What to produce
Retype every entry below exactly as it stands.

Material for this exercise
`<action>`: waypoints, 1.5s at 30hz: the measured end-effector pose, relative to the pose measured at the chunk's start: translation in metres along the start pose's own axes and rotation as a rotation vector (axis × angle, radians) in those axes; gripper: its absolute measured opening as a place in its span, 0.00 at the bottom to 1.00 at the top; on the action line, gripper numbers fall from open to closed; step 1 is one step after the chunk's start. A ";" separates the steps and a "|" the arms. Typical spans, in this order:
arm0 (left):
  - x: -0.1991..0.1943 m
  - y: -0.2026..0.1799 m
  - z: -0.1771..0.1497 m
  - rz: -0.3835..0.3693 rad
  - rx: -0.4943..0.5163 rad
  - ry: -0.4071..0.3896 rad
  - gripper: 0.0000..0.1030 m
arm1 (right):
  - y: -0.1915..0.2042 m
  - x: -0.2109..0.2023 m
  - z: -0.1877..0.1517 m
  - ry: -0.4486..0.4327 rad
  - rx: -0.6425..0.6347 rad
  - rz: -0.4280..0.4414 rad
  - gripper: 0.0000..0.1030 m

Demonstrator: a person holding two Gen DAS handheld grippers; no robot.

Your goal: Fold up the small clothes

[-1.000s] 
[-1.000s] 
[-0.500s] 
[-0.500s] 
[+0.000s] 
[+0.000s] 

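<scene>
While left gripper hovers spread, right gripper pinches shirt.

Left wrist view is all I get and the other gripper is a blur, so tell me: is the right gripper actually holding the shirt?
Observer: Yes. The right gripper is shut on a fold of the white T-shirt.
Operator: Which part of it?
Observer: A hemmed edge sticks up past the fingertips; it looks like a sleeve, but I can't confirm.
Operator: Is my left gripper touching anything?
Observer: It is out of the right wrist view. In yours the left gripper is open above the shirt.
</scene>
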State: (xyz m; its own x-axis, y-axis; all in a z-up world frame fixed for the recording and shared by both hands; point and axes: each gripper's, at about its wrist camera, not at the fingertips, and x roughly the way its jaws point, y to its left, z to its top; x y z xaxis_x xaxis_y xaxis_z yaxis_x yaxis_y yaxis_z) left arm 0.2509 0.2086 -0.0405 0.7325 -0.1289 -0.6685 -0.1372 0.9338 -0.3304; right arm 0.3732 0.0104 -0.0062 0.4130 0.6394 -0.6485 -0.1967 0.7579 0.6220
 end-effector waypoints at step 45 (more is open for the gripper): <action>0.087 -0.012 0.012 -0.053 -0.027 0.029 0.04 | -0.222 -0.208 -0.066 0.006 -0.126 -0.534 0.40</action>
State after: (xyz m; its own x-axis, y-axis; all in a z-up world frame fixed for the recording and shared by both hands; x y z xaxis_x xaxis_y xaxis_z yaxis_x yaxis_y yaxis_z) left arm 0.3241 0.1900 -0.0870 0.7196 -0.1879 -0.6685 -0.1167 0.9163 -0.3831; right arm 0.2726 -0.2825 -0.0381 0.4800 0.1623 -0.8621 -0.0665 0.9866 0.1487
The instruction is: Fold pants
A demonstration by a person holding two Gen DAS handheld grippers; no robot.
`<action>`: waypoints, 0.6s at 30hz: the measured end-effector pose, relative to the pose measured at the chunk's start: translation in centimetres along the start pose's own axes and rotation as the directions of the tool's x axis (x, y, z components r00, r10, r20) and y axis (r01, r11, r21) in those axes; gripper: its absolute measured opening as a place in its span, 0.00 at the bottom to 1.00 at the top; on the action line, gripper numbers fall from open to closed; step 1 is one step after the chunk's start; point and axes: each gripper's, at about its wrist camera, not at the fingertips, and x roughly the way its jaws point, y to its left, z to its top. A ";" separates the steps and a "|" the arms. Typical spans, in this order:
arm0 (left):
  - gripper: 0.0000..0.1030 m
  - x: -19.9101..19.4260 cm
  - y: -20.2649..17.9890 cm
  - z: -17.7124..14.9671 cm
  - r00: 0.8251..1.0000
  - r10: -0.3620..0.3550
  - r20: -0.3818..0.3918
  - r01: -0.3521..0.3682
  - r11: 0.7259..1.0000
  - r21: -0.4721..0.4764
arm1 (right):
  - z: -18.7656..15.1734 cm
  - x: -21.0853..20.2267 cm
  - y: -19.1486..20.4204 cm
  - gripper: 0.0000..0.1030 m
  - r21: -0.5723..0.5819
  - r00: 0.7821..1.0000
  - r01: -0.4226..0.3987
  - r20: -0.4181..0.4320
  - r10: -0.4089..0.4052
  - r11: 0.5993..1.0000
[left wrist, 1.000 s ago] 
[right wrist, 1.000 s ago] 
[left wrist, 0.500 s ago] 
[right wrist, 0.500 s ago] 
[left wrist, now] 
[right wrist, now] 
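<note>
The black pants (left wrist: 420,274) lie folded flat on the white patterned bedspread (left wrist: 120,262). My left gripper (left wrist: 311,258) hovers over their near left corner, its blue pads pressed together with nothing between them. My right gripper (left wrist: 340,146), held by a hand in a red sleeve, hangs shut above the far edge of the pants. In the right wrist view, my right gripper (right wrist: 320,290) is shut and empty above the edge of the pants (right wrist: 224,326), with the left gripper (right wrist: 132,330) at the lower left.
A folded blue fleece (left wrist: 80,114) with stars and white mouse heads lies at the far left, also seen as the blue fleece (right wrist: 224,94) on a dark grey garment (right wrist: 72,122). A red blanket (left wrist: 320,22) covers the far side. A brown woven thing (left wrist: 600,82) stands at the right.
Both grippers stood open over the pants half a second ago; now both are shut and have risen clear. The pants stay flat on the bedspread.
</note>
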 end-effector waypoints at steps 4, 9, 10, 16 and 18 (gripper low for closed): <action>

Result below
`<action>`: waypoints, 1.5s at 30hz: the measured end-effector pose, relative to the pose measured at the chunk's start: translation in metres along the start pose's own axes and rotation as a rotation vector (axis × angle, radians) in those axes; gripper: its absolute measured opening as a place in its span, 0.00 at the bottom to 1.00 at the top; on the action line, gripper numbers fall from open to closed; step 1 is one step after the chunk's start. A ";" separates the steps and a "|" the arms. Typical spans, in this order:
arm0 (left):
  - x: -0.1991..0.1943 m
  - y: -0.2026..0.1799 m
  - z: -0.1771..0.1497 m
  - rz: -0.3835..0.3693 rad
  - rx: -0.4943..0.5163 rad
  - ry: -0.4071..0.3896 rad
  - gripper: 0.0000..0.1030 m
arm1 (right):
  - y: -0.1915..0.2042 m
  - x: -0.2109..0.2023 m
  - z: -0.1877..0.1517 m
  - ry: -0.4486..0.4327 rad
  - rx: -0.6425..0.6347 rad
  - rz: -0.4280..0.4414 rad
  - gripper: 0.0000..0.1030 m

Demonstrator: a person holding two Gen DAS handheld grippers; no robot.

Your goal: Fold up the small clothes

[-1.000s] 
[-1.000s] 
[-0.500s] 
[-0.500s] 
[+0.000s] 
[+0.000s] 

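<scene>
While left gripper hovers spread, right gripper pinches shirt.

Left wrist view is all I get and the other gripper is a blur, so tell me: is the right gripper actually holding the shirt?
Observer: Yes. The right gripper is shut on a fold of the white T-shirt.
Operator: Which part of it?
Observer: A hemmed edge sticks up past the fingertips; it looks like a sleeve, but I can't confirm.
Operator: Is my left gripper touching anything?
Observer: It is out of the right wrist view. In yours the left gripper is open above the shirt.
</scene>
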State: (xyz m; its own x-axis, y-axis; all in a z-up world frame fixed for the recording and shared by both hands; point and axes: each gripper's, at about its wrist camera, not at the fingertips, and x roughly the way its jaws point, y to its left, z to its top; x y z xaxis_x xaxis_y xaxis_z yaxis_x yaxis_y yaxis_z) left arm 0.2509 0.2086 -0.0405 0.7325 -0.1289 -0.6685 -0.1372 0.9338 -0.3304; right arm 0.3732 0.0104 -0.0062 0.4130 0.6394 -0.6485 -0.1967 0.7579 0.6220
 end-effector waypoints at step 45 (more is open for the gripper): <action>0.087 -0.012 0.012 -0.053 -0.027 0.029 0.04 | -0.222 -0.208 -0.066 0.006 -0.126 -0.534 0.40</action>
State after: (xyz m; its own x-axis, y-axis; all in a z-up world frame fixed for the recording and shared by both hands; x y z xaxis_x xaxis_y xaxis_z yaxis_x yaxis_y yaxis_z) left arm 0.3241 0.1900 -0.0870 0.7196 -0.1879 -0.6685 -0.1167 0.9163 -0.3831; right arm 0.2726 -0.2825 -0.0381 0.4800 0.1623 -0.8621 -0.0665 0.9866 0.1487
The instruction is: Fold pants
A demonstration by a person holding two Gen DAS handheld grippers; no robot.
`<action>`: waypoints, 0.6s at 30hz: the measured end-effector pose, relative to the pose measured at the chunk's start: translation in centimetres along the start pose's own axes and rotation as the directions of the tool's x axis (x, y, z components r00, r10, r20) and y axis (r01, r11, r21) in those axes; gripper: its absolute measured opening as a place in its span, 0.00 at the bottom to 1.00 at the top; on the action line, gripper numbers fall from open to closed; step 1 is one step after the chunk's start; point and axes: each gripper's, at about its wrist camera, not at the fingertips, and x roughly the way its jaws point, y to its left, z to its top. A ";" separates the steps and a "|" the arms. Typical spans, in this order:
arm0 (left):
  - gripper: 0.0000..0.1030 m
  - x: -19.9101..19.4260 cm
  - y: -20.2649..17.9890 cm
  - z: -17.7124..14.9671 cm
  - r00: 0.8251..1.0000
  - r10: -0.3620..0.3550
  - r20: -0.3818..0.3918
  - r01: -0.3521..0.3682
  - r11: 0.7259..1.0000
  - r21: -0.4721..0.4764
arm1 (right):
  - z: -18.7656..15.1734 cm
  - x: -21.0853..20.2267 cm
  - y: -19.1486..20.4204 cm
  - gripper: 0.0000..0.1030 m
  - r21: -0.5723..0.5819
  - r00: 0.7821..1.0000
  - r01: -0.4226..0.3987
  - r20: -0.4181..0.4320
  - r10: -0.4089..0.4052
  - r11: 0.5993..1.0000
[left wrist, 1.000 s ago] 
[right wrist, 1.000 s ago] 
[left wrist, 0.500 s ago] 
[right wrist, 0.500 s ago] 
[left wrist, now] 
[right wrist, now] 
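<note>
The black pants (left wrist: 420,274) lie folded flat on the white patterned bedspread (left wrist: 120,262). My left gripper (left wrist: 311,258) hovers over their near left corner, its blue pads pressed together with nothing between them. My right gripper (left wrist: 340,146), held by a hand in a red sleeve, hangs shut above the far edge of the pants. In the right wrist view, my right gripper (right wrist: 320,290) is shut and empty above the edge of the pants (right wrist: 224,326), with the left gripper (right wrist: 132,330) at the lower left.
A folded blue fleece (left wrist: 80,114) with stars and white mouse heads lies at the far left, also seen as the blue fleece (right wrist: 224,94) on a dark grey garment (right wrist: 72,122). A red blanket (left wrist: 320,22) covers the far side. A brown woven thing (left wrist: 600,82) stands at the right.
Both grippers stood open over the pants half a second ago; now both are shut and have risen clear. The pants stay flat on the bedspread.
</note>
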 end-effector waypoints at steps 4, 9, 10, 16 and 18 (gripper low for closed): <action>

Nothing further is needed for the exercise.